Born and brought up in Hanover, Frederick had arrived in England as a young man in 1728 after his father’s accession to the throne. Open-handed, with an easy manner, he had a certain charm and a taste for sport, gambling and women, and though his command of English was uncertain and he looked like a frog, the English on the whole approved of him. The same could not be said of his own family and the hatred between the prince and his parents was a national scandal. What the root of the antipathy really was, no one has ever been able to establish, but Frederick’s father, the king, could seldom bring himself to speak to him and told people that the prince was a changeling and no true child of his.
Frederick’s mother once famously described him as ‘the greatest ass and the greatest liar and the greatest canaille and the greatest beast in the whole world’, adding ‘and I heartily wish he were out of it. ’On another occasion, catching sight of the prince from a window, she said, ‘I wish the ground would open this moment and sink the monster to the lowest hole in hell.’ She and his father both preferred Frederick’s younger brother, the ‘Butcher’ Duke of Cumberland. Courtiers like Lord Hervey diligently stirred the boiling pot and every possible occasion for a flaming row seems to have been eagerly seized by all parties.The prince’s demands for more money and his father’s refusal to give it him reached such a pitch that Frederick appealed against the king to parliament, unsuccessfully, for a larger allowance. He regarded his £50,000 a year (at least £3 million a year in today’s money) as miserably inadequate.
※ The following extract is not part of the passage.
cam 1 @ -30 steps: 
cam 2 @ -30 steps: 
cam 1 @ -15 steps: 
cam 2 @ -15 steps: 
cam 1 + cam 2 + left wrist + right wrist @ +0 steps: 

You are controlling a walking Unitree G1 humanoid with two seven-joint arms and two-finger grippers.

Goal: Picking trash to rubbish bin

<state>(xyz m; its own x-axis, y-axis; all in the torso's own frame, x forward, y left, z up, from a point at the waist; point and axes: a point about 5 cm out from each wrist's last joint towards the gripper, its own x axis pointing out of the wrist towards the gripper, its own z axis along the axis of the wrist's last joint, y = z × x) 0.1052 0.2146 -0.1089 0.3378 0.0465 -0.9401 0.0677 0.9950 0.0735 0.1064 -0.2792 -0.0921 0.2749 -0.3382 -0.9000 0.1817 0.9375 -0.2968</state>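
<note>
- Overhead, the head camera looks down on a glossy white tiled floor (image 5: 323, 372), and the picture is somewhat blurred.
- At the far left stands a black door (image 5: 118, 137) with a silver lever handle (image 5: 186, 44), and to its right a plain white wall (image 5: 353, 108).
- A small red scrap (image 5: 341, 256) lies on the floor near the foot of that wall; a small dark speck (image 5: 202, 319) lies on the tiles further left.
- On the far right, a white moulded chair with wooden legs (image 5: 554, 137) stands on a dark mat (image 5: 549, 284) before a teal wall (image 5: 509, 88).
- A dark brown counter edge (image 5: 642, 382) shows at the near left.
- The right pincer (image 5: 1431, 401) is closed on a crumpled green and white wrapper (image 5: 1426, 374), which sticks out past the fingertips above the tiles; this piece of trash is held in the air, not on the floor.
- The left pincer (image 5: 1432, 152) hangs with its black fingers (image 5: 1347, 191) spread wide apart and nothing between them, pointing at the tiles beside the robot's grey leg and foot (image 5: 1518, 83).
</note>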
One reason the prince needed plenty of money was that he ran his own rival court. His persistent political manoeuvering against his father’s principal minister, Sir Robert Walpole, was a major cause of offense. When his wife, Augusta of Saxe-Gotha, was about to bear their first child in 1737, Frederick insulted his mother by making sure that she was not present at the birth. The reason she had wanted to be there was to make quite sure that the new arrival actually was Augusta’s child. She doubted very much that it could be Frederick’s and had been telling people that he was impotent.
Frederick had numerous children and was a much better father to them than his own father had been to him. Interested in the arts, he collected pictures, wrote songs and poetry, played the cello well and loved music. He was also an enthusiast for hunting, shooting and fishing, and captained the Surrey cricket team for several seasons. His death left his eldest son, the future George III, as heir to the throne. He was buried in Westminster Abbey, in the Henry VII Chapel, with a minimum of ceremony and without a single member of the royal family present. ‘Here lies Fred,’ as the anonymous contemporary epitaph had it, ‘Who was alive and is dead ... There’s no more to be said.’